Dr Stefano Jossa is the author of La più bella del mondo, Perché amare la lingua italiana (Einaudi 2018).
He is Reader in Italian Studies at Royal Holloway, University of London, and held visiting professorships at the Polytechnic (ETH) of Zurich (De Sanctis Chair), the Università degli Studi di Parma and the Università degli Studi Roma Tre. He is a regular contributor from London to the Italian daily il manifesto and the online journal doppiozero. His major monographs include: L'Italia letteraria (il Mulino 2006); Ariosto (il Mulino 2009); and Un paese senza eroi. L'Italia da Jacopo Ortis a Montalbano (Laterza 2013). His editorial work includes: Giancarlo Mazzacurati, L'albero dell'Eden. Dante tra mito e storia (Salerno Editrice 2007); Citation, Intertextuality and Memory in the Middle Ages and Renaissance: Volume 1: Text, Music and Image from Machaut to Ariosto (Liverpool University Press 2011); Chivalry, Academy, and Cultural Dialogues: The Italian Contribution to European Modernity (Legenda 2016); and special issues of Italique (2012 and 2013) and Renaissance and Reformation/ Renaissance et Réforme (2017).

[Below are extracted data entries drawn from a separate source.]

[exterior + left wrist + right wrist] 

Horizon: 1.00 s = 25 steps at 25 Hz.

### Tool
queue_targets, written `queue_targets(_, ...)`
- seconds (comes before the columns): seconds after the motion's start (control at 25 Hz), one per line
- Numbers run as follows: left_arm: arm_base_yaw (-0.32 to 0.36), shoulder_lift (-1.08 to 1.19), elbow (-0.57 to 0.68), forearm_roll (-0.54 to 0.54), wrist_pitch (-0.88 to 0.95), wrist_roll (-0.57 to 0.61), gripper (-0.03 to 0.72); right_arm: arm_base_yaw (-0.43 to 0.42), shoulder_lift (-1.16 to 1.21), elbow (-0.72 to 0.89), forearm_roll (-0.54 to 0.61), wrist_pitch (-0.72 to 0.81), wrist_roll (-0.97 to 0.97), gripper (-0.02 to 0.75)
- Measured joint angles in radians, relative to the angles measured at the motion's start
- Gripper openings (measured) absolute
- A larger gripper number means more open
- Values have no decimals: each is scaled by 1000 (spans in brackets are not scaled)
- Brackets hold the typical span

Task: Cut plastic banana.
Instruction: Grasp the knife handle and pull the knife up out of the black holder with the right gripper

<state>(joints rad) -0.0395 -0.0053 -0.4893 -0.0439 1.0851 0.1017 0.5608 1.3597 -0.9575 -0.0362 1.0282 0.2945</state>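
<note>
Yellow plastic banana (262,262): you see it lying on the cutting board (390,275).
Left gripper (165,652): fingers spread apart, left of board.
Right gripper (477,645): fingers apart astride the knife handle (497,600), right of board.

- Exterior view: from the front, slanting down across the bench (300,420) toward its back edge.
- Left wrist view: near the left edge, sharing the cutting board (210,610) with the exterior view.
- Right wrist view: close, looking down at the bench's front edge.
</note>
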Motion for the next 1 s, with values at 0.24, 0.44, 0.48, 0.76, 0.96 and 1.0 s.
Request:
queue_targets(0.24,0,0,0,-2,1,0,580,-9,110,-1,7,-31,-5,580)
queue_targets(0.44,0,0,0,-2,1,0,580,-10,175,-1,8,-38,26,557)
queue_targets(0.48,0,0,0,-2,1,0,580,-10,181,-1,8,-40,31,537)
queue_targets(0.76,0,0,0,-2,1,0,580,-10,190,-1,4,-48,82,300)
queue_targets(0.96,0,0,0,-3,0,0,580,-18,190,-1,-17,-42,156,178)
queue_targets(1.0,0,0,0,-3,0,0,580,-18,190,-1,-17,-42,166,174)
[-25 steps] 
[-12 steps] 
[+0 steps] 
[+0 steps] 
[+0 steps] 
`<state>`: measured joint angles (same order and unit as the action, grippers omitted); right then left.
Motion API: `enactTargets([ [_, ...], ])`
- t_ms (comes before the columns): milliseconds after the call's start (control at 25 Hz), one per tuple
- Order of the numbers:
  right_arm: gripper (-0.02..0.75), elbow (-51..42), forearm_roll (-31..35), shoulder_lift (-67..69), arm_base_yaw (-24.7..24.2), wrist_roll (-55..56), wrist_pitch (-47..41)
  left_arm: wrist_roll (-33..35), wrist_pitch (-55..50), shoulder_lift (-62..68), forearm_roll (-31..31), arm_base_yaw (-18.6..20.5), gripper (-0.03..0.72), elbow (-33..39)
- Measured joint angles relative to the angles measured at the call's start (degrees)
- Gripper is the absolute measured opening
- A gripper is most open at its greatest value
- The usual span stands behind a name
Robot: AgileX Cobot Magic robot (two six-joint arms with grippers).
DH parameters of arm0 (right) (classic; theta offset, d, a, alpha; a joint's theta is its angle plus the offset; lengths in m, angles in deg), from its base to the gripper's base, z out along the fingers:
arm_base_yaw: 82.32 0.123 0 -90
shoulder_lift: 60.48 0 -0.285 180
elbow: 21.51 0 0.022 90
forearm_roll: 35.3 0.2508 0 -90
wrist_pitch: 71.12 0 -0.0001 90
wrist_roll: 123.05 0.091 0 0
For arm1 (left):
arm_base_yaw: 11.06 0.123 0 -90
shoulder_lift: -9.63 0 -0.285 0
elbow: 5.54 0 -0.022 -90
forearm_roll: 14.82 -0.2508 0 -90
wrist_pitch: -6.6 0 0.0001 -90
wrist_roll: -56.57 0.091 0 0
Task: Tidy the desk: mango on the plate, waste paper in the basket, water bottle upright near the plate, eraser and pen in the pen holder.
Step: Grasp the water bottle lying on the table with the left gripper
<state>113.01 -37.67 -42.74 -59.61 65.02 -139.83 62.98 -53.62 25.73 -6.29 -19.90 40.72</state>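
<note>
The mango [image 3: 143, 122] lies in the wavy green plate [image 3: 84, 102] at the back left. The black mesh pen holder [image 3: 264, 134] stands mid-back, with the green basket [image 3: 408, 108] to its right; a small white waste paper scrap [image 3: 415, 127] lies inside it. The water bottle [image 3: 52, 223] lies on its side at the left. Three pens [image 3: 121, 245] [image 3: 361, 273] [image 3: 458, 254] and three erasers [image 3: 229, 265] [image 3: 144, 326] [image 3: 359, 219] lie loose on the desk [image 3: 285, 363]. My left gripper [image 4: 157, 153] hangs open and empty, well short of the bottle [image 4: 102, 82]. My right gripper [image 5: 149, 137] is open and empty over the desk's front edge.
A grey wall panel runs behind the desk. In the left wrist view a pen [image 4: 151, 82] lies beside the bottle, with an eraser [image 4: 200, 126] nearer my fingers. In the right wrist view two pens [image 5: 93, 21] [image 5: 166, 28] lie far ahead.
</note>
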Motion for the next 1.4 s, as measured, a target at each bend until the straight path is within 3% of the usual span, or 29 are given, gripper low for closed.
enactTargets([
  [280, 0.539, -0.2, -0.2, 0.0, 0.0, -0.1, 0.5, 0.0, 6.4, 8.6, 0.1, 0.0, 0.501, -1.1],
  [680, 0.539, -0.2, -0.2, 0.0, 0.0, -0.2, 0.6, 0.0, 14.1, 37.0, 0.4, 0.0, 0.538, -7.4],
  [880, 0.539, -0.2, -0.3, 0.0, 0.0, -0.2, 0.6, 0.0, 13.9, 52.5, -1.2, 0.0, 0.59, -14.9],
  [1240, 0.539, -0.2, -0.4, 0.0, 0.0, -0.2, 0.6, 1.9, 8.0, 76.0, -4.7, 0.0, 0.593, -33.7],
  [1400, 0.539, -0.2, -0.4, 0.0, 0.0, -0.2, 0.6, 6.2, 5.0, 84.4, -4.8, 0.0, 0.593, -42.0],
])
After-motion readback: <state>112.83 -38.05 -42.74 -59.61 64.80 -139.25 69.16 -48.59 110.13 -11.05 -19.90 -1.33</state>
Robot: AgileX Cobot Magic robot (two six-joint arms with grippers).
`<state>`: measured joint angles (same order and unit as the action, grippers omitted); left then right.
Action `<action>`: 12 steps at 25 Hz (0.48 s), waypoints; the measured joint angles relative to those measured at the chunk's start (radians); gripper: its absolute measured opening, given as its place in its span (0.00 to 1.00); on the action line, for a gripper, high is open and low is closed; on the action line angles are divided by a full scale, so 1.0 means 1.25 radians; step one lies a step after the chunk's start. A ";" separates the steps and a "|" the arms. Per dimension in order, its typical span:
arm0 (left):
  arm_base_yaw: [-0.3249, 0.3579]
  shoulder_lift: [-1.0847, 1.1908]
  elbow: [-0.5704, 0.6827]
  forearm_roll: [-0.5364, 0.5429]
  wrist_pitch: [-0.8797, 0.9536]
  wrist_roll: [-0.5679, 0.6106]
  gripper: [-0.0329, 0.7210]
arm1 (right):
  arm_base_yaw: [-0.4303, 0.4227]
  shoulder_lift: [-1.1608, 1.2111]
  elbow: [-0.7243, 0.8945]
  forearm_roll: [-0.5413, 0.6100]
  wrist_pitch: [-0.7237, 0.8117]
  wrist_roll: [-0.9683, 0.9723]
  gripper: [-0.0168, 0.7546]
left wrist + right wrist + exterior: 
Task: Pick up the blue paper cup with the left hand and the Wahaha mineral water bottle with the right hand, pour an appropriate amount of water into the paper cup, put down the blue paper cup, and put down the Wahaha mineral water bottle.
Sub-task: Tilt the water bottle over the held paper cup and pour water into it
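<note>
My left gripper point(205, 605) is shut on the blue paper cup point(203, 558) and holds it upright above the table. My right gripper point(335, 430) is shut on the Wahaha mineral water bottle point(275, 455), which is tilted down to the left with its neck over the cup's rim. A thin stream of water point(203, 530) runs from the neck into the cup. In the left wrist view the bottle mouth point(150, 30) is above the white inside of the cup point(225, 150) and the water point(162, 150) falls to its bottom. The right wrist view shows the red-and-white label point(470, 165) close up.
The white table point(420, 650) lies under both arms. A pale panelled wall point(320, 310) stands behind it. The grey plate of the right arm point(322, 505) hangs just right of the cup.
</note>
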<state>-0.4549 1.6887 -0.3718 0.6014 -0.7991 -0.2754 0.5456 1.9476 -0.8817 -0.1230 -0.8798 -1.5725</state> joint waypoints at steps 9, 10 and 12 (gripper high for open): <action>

In the third book of New Essays Concerning Human Understanding (1765), the German philosopher Gottfried Wilhelm von Leibniz used the Italian expression l’invenzione la più vaga to prompt the idea of “the liveliest and richest imagination”. Less than three quarters of a century later the English philosopher John Stuart Mill wrote to his correspondent Gustave d’Eichthal that it was not easy for an Englishman to learn the dolce far niente of the Italians. Both Leibniz and Mills wrote in French, but they could not find anything better than Italian to suggest what they wanted to express. In this lecture, literary critic and academic Stefano Jossa will explore the presence of the Italian language in foreign use, in order to investigate what, if anything, Italian can still express better than any other language.